Jones Act Confidential Settlement, St. Louis City
Posted on March 19th, 2005 by Zane Cagle
Plaintiff alleged that while attempting to check tow as a lead-man he slipped and fell severely injuring his right knee which required surgery. Moreover, Plaintiff claimed that he would require additional medical treatment for his injuries and Defendant failed to maintenance and cure him. Plaintiff brought his action pursuant to the provisions of Title 46 U.S.C., Section 688, et seq., commonly called the Jones Act and General Maritime Laws of the United States.
Plaintiff’s case was filed in the Circuit Court of the City of St. Louis, State of Missouri pursuant to R.S.Mo. § 347.069 prior to tort reform occurring on August 25, 2005. Thereafter, the Court by consent of the parties transferred to the case to the Circuit Court of St. Louis County, State of Missouri.
Plaintiff alleged several theories of negligence against the Defendant. First, Plaintiff alleged was negligent in maintaining equipment and the vessel. Secondly, Plaintiff alleged his employer had provided an unseaworthy vessel as barges to which said vessel was towing lacked adequate non-skid and/or non-slip paint thus creating a dangerous condition. Therefore, in reliance of Seas Shipping Co., Inc. v. Sieracki, 328 U.S. 85, 94 (1946), Plaintiff alleged that his employers’ duty to provide a seaworthy ship was absolute and non-delegable.

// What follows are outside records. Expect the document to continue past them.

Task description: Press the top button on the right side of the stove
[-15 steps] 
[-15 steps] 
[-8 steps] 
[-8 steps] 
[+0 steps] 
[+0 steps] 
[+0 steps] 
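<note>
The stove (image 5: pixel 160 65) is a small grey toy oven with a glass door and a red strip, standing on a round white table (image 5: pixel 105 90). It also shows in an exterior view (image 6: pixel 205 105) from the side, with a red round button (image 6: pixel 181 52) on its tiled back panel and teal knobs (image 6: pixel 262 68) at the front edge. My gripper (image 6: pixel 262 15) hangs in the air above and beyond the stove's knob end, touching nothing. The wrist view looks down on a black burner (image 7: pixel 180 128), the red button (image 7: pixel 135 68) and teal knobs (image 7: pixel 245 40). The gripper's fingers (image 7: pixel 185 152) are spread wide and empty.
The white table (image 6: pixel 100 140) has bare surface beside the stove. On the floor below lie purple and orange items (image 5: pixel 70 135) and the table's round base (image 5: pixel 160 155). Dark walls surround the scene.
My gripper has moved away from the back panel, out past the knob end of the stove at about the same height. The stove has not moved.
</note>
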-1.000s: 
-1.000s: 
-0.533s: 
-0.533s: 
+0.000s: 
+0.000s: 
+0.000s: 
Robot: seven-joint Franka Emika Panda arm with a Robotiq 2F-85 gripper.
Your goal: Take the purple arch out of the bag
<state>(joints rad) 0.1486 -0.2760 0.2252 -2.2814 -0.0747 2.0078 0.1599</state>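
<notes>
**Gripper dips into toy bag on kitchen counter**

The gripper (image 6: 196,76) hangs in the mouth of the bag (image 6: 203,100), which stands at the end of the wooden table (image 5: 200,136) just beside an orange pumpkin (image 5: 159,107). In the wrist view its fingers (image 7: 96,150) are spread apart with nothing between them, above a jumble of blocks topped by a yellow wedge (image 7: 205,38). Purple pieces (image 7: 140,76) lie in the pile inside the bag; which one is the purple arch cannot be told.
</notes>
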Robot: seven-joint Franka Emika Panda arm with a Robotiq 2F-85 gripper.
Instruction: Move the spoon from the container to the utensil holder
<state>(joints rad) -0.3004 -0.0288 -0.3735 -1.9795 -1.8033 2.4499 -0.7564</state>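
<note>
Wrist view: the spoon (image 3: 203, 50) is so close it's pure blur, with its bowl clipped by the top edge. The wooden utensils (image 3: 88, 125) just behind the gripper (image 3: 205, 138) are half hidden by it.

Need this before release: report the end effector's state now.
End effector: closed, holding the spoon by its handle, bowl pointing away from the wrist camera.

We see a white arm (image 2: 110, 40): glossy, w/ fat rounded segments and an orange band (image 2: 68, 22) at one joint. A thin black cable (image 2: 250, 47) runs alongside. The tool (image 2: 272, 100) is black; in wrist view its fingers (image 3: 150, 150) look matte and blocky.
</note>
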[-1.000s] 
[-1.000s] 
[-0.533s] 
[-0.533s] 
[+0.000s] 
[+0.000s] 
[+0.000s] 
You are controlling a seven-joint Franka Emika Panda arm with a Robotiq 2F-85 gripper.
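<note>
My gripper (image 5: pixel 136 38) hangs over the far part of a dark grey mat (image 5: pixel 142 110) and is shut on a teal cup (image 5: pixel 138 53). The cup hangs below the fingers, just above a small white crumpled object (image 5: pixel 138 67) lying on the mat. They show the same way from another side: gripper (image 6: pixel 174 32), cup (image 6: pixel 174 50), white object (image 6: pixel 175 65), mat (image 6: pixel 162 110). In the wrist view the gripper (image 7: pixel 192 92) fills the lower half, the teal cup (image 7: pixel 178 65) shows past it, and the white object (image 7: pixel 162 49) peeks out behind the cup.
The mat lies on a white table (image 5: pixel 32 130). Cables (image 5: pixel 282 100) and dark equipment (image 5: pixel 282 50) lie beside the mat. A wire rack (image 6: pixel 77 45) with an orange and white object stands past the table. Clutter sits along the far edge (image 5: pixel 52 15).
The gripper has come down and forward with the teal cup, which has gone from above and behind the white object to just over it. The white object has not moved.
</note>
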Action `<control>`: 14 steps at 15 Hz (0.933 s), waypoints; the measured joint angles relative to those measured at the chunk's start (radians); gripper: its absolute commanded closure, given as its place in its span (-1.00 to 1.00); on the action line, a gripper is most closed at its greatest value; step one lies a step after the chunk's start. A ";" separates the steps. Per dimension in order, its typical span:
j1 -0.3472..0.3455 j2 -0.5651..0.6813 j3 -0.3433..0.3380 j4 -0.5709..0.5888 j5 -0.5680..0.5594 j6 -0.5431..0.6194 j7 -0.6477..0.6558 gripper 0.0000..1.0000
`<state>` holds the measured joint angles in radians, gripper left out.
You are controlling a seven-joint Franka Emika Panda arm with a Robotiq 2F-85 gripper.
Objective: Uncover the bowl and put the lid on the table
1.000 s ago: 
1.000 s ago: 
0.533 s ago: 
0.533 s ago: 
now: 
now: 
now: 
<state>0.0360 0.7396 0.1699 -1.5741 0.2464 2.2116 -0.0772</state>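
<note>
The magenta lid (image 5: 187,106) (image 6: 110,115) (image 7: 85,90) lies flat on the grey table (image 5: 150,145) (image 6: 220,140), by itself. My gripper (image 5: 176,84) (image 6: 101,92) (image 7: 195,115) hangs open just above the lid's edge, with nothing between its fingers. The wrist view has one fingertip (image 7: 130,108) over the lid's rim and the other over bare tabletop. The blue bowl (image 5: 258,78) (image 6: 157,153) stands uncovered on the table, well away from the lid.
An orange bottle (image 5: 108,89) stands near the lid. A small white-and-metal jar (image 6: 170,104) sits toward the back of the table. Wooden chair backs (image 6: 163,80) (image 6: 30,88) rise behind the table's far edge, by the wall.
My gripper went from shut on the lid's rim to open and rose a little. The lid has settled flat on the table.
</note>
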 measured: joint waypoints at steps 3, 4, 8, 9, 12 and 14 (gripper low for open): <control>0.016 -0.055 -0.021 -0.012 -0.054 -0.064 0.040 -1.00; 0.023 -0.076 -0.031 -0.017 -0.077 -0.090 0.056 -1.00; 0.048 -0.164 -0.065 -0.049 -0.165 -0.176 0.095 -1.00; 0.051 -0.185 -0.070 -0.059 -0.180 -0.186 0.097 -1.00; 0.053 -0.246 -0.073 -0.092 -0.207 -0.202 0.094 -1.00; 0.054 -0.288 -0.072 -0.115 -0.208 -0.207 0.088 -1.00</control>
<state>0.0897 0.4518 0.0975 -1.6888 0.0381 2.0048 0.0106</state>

Finally, Plaintiff alleged cumulative trauma to his knee as a result of working on steel surfaces for eleven (11) years for the Defendant. Defendant moved for summary judgment prior to trial stating Plaintiff’s claims should be barred under maritime law by the Primary Duty Rule. As such his employer claimed that Plaintiff’s failure to place non-skid paint on the deck of the vessel caused his injuries.
The Court denied Defendant’s Motion for Summary Judgment and held that the Jones Act is a broad remedial statute that must be liberally construed to further its humanitarian goal of holding barge companies responsible for the dangers to which their employees are exposed. Likewise, other Missouri courts have held that only a very small amount of evidence is required to establish liability in a Jones Act case. Under Missouri law the evidence needed to establish liability in a Jones Act case much less than in an ordinary negligence action. See also, Duncan v. American Commercial Barge Line, LLC, 166 S.W.3d 78 (Mo. App. E.D. 2004).
Subsequent to Defendant’s Motion for Summary Judgment being denied by the Court the parties reached a confidential settlement agreement.